Have you ever wondered why people who have gone to school for 12 years—or even more, may still struggle to fill out a form, or read a map? That’s because literacy is one skill with many applications.
Educators talk about multiple literacies: numeric literacy, graphic literacy, musical literacy, and more. We apply the basic skill of reading and writing to many functional tasks.
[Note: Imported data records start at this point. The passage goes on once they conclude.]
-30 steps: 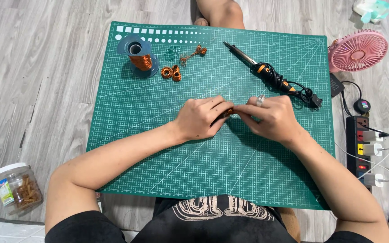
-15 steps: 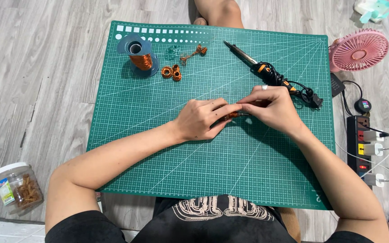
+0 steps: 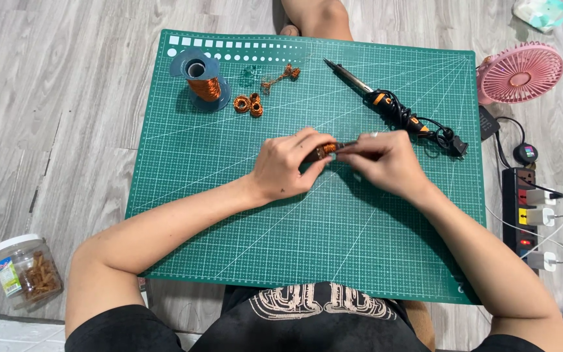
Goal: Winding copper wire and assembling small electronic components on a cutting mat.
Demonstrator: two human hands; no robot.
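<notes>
Here, over the middle of the green cutting mat [image 3: 307,228], both hands meet around a small coil of copper wire [image 3: 326,149]. The left hand [image 3: 288,166] has its fingers closed on the coil, and the right hand [image 3: 389,163] pinches its other end, fingertips touching the left ones. Toward the mat's far edge stand a spool of copper wire [image 3: 202,81], two little wound rings [image 3: 249,104] just beside it, and a soldering iron [image 3: 386,104] with its cord bundled. Off the mat's right edge sit a pink fan [image 3: 521,73] and a power strip [image 3: 529,218]; off its left near corner stands a plastic jar [image 3: 26,270] on the floor.
</notes>
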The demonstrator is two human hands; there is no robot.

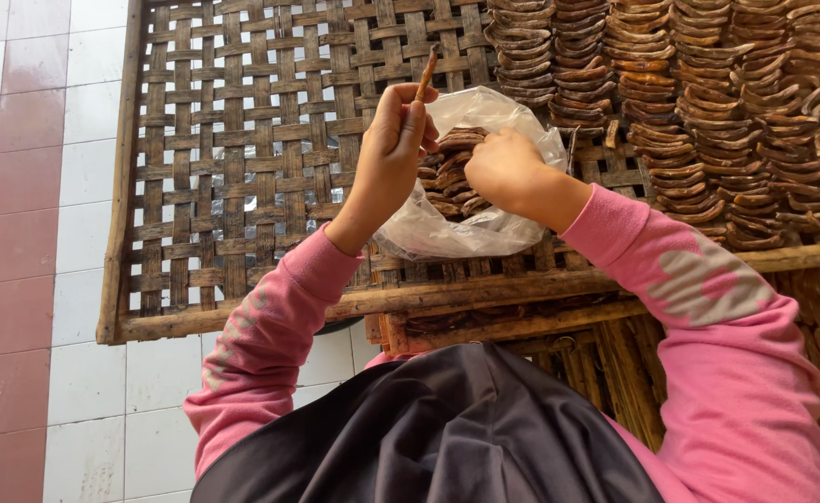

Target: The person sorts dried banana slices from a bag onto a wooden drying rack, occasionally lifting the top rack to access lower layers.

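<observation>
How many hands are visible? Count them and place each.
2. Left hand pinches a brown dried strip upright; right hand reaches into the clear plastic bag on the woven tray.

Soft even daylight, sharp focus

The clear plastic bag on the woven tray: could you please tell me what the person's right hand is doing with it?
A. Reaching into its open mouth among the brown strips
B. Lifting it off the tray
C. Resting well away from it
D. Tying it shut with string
A: the right hand sits in the open mouth of the clear plastic bag, among the brown strips inside it.
</observation>
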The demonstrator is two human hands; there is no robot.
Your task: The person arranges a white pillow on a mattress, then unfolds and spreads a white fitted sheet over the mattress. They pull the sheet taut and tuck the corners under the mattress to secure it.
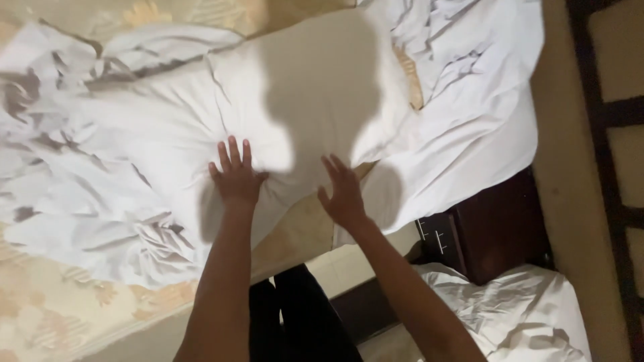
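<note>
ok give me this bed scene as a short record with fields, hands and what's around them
left hand: flat, fingers spread, pressing on the plump white fabric pillow
right hand: open, at the pillow's near edge
bedding: crumpled white cotton sheets on a beige floral-patterned mattress
beside bed: dark wooden nightstand
lighting: the person's shadow falls across the pillow

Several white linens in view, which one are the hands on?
The pillow at centre. The left hand lies flat on it and the right hand is at its edge. The crumpled sheets and bedding lie apart, untouched.
</note>
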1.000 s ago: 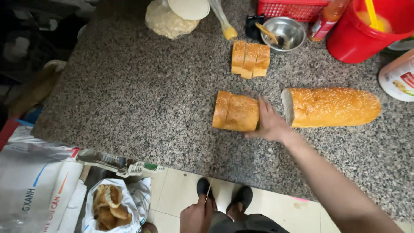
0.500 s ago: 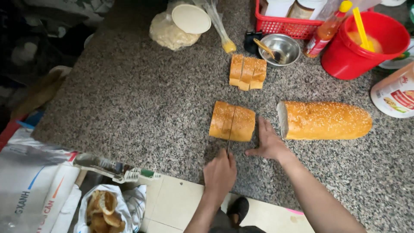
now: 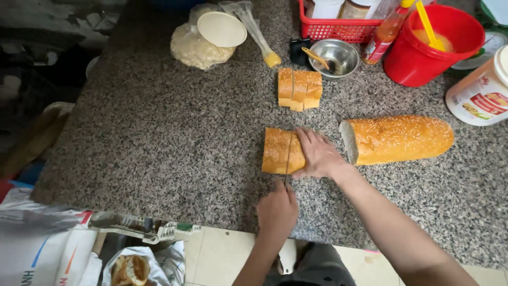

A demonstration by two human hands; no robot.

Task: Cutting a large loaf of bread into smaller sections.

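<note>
The left hand (image 3: 277,211) was closed around a knife (image 3: 287,167), whose thin blade stood across the cut loaf piece (image 3: 280,150) on the granite counter (image 3: 159,137). The right hand (image 3: 317,154) lay flat with fingers spread, pressing that piece's right end. Just right of the piece lay the long seeded loaf (image 3: 397,139), cut end facing it; just beyond the piece sat a small stack of slices (image 3: 299,88).

Farther beyond the piece, a steel bowl (image 3: 333,56) held a small spoon; what else lay in it could not be made out. Right of the bowl stood a red bucket (image 3: 431,50) with yellowish liquid and a yellow stick in it. A red basket (image 3: 344,24), cut off by the top edge, held jars only partly seen. Up and left of the piece, a clear bag (image 3: 196,47) held a pale crumbly filling, a round lid resting on it. A white tub (image 3: 481,90) was cut off at the right edge. Below the counter's near edge, left of the piece, an open bag (image 3: 132,269) showed bread pieces, partly hidden.
</note>
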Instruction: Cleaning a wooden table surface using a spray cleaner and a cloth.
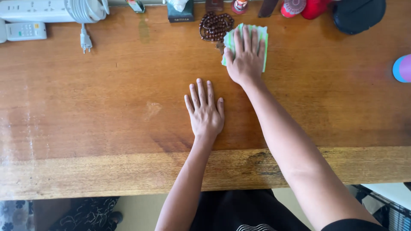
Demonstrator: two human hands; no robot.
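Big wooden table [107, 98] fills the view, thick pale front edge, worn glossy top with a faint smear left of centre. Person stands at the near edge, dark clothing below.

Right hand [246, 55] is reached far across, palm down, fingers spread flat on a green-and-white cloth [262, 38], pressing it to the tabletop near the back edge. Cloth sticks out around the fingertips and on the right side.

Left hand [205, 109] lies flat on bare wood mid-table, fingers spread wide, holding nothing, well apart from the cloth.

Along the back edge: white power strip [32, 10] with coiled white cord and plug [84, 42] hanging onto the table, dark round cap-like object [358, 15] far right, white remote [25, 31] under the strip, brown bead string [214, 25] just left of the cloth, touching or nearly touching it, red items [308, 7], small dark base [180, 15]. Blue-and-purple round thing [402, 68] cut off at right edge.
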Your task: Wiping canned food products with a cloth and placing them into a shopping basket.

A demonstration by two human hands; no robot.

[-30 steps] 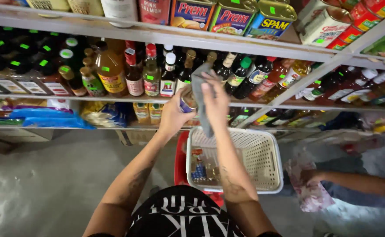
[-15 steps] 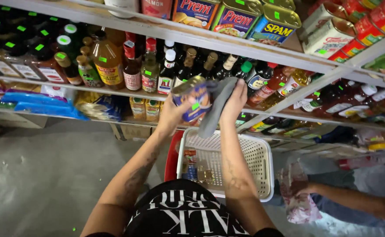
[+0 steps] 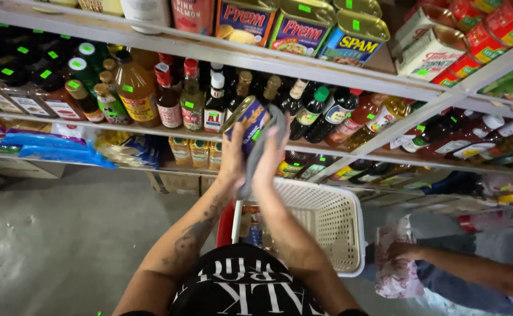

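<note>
My left hand [image 3: 233, 155] grips a blue tin can [image 3: 246, 120] with a gold lid, held up in front of the bottle shelf. My right hand [image 3: 270, 153] presses a grey cloth [image 3: 257, 153] against the side of the can. Both forearms rise from the bottom of the view, above a white plastic basket [image 3: 332, 225] that sits below my hands.
A shelf of sauce bottles [image 3: 180, 99] runs behind my hands, and tins [image 3: 303, 29] stand on the shelf above. Blue packets [image 3: 51, 149] lie lower left. Another person's hand [image 3: 402, 251] holds a patterned bag at lower right. Grey concrete floor [image 3: 63, 234] lies left.
My hands have lifted the can and cloth slightly higher and turned the can, and the cloth has slid along it. The view has shifted a little.
</note>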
Not many of us are good at all aspects, so we might say we are all “functionally illiterate” in some areas.
Another way of thinking about literacy is with expanding circles.
- The inner circle is the basic ability to decode the meaning of symbols, i.e. letters on the page, and also communicate our thoughts using these symbols.
- A second, larger circle might include practical uses of this basic ability, such as writing a check, applying for a job, or understanding the label on your child’s cough medicine.
- A third, even larger, circle we might call critical literacy. At this stage, a reader is able to make judgments about what they are reading. Is the writer trying to influence me? Does this information align with my own experience? What are the implications if I do (or don’t do) what the writer suggests?
These are important issues for all of us as we read and learn.
But what about people who first learned to read in a language that was not familiar to them? Even though they may be able to sound out the words, grasping the meaning and applying the skills will be much more difficult. How much easier to begin with one’s strongest language, to learn the basic skills of reading and writing in the language a person understands most clearly!
Building the foundation of functional and critical literacy BEFORE transferring those skills to a second language leads to much stronger proficiency. Functional literacy skills will then follow naturally.